EXERCISE BRIEF | Transcribe the full listing exactly, and drop every picture.
※ ※ ※
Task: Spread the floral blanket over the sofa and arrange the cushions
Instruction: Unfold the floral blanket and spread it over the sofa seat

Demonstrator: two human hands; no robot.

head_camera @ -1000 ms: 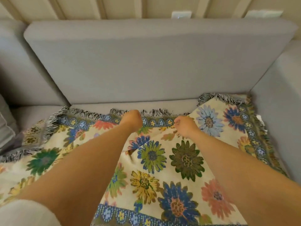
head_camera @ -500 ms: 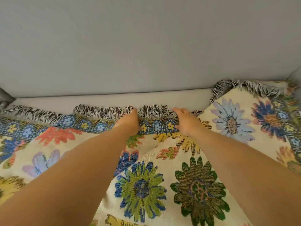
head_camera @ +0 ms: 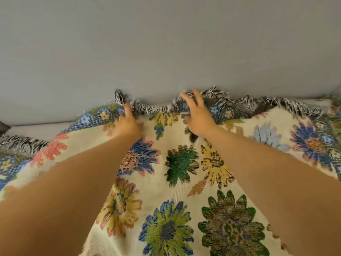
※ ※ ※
WRITTEN REPLY |
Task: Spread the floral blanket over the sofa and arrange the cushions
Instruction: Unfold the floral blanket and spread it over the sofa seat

Demonstrator: two human hands; no robot.

head_camera @ -1000 ms: 
head_camera @ -500 ms: 
head_camera @ +0 ms: 

No further work is required for this exercise.